Would you restate word for word the lines of the listing, beginning at the first and ending with the line that holds "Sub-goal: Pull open"?

#### Data shown:

---*---

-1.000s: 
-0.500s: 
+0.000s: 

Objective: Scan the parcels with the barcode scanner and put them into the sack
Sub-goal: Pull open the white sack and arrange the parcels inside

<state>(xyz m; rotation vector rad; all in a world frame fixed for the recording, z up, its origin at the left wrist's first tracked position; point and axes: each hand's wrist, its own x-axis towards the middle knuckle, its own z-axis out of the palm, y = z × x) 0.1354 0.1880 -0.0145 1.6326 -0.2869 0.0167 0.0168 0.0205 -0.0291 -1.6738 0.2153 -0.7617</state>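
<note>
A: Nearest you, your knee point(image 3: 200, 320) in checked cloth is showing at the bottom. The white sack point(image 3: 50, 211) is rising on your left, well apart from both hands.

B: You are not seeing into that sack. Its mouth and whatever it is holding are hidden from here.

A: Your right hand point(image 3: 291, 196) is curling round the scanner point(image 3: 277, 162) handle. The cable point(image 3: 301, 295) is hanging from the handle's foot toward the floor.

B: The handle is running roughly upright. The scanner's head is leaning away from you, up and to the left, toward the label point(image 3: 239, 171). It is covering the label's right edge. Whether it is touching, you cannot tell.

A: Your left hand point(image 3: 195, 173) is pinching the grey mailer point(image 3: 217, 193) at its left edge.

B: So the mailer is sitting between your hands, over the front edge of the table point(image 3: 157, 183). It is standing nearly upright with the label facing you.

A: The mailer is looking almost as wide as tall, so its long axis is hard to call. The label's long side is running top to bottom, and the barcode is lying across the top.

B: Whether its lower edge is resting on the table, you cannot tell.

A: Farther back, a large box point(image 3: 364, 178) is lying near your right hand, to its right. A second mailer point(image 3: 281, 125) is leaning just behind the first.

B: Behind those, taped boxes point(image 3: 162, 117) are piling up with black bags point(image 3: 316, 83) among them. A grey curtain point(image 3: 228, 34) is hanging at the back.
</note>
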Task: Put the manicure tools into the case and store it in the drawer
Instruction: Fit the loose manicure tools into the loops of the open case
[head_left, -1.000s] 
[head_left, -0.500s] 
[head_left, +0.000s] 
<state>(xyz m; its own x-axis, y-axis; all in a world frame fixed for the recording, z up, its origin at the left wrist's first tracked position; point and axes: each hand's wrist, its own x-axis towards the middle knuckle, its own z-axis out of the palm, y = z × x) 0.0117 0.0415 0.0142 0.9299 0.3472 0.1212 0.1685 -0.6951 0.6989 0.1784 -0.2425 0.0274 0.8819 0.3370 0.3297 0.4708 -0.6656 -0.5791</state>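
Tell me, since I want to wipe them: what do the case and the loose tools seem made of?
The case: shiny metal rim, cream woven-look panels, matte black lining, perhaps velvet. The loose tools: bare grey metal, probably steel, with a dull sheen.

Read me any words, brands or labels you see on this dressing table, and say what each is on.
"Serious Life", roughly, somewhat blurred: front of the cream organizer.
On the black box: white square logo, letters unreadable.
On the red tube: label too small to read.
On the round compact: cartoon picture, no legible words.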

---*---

#### The answer:
-1.000s: 
-0.500s: 
+0.000s: 

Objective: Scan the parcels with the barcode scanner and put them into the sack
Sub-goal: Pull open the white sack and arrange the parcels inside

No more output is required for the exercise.